My brother emailed me the preceding talking dog joke last week. And while it may be well-traveled anonymous Internet humor, it prompted my post on something I’ve kicked around for a while — ‘Is it possible for a lawyer to develop a nose for Pinocchio prevarication a.k.a. a bullshit detector?’

Forgetting those bad jokes about lips-moving lawyers or the adage, it takes one to know one, the short answer is ‘yes’ — but only with good listening skills.

Years ago, a Hank Ketcham Dennis the Menace cartoon graced the wallboard next to my office coffee station. Dennis was in the foreground in the usual trouble as he explained his latest mischief. His peeved mother, arms crossed, stood to his left with his perplexed dad home from work on his right. The caption read, “Do you wanna hear my version, mom’s version or the truth?”

business,businessmen,crossed fingers,dishonesty,fingers crossed,gestures,lack of integrity,liars,males,men,metaphors,people,persons,telling lies

I kept that cartoon to remind me that as the poet observed, people sometimes “tell all the truth but tell it slant.” Listening effectively means understanding that gradations of truth occur in fact-gathering. So when evaluating a client representation, lawyers must cultivate a practiced ear and listen carefully to grasp the factual versus the fictitious — the nuanced truth versus the cunning adulteration.

It’s more art than science. As an essayist once noted, “each of us tells little lies to make it through the day, and an indistinct line divides fair from foul.”

So when a long-time lawyer and friend exaggeratedly quips, “All clients lie,” I know that, in spite of his hyperbole, he’s channeling Dennis the Menace. He means there’s more than one side to every story. This is especially true when a legal representation concerns intra-family conflicts, workplace controversies or business disputes.

To get to those ‘versions’ requires good listening. This is why legal writing professor Jennifer Romig is absolutely right when she says,“good listening makes good lawyering.” Fortunately, effective listening skills can be learned.

As for lie detection — not so much. Sure there are books, studies and articles claiming to help determine when someone is lying. I’m not sure I believe them. In my experience, finely-tuned bullshit detection comes mostly through hard-knock ‘fool me once’ life experience.

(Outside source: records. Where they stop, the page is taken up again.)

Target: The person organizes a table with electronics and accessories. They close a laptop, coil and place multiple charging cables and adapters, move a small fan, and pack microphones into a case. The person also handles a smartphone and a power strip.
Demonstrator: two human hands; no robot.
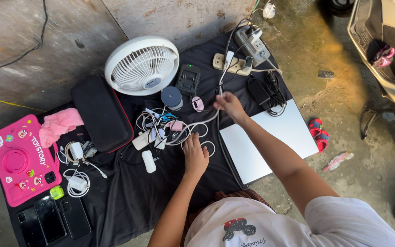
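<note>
Right hand [228, 104] pinches white cable [206, 120] (running diagonally toward left hand [194, 155]).

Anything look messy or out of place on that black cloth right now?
Yes: white cables lie in a tangled heap mid-cloth, between the left hand resting on them and the right hand pinching one strand. A red sandal lies alone on the dirt beside the laptop.

Both arms reach forward: left hand [194, 154] lies palm-down, fingers spread; right hand [228, 104] is extended farther, fingers pinched.
</note>
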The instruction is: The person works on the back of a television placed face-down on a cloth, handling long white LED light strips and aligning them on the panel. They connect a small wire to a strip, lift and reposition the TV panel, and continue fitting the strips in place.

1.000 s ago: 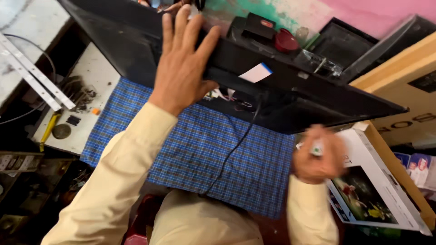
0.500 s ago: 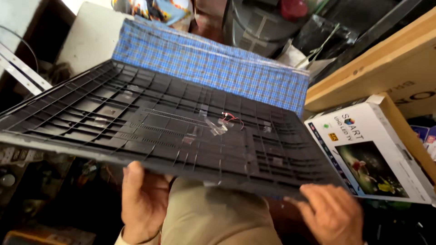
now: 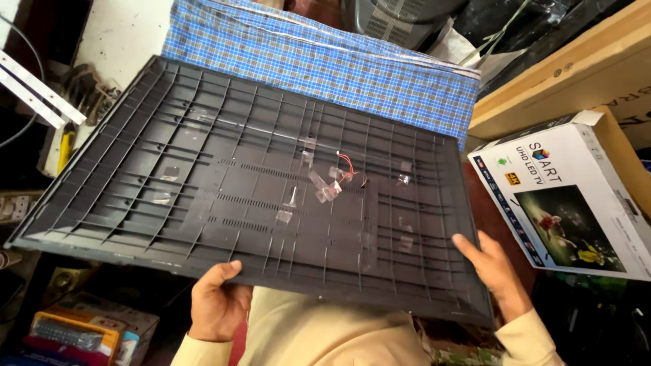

That said, last month lawyer Mark Wilson posted his “5 Ways to Tell When a Client Is Lying to You.” Momentarily putting aside what a lawyer must ethically do when a client plans to lie-to-acquittal or otherwise thinks perjury is play-doh pliable, Wilson focused instead on clients who 1) speak vaguely; 2) have dilated pupils; 3) use body language to physically distance; 4) make inconsistent statement; and 5) are verbose.

Save for spotting narrative inconsistencies, those may or may not be helpful cues to uncover a lie. Still it’s a popular exercise. Other psycho-pop theories, for example, suggest that too much or too little eye contact; nose touching; hand-waving; fidgeting and just general uneasiness are also sure-fire lie-catchers.

However, none of these so-called clues are infallible or fool-proof. They won’t, for instance, expose a tall tale wagging canine.

Like the yarn-spinning yard-bound Labrador, in my experience, the more creative people are the better liars.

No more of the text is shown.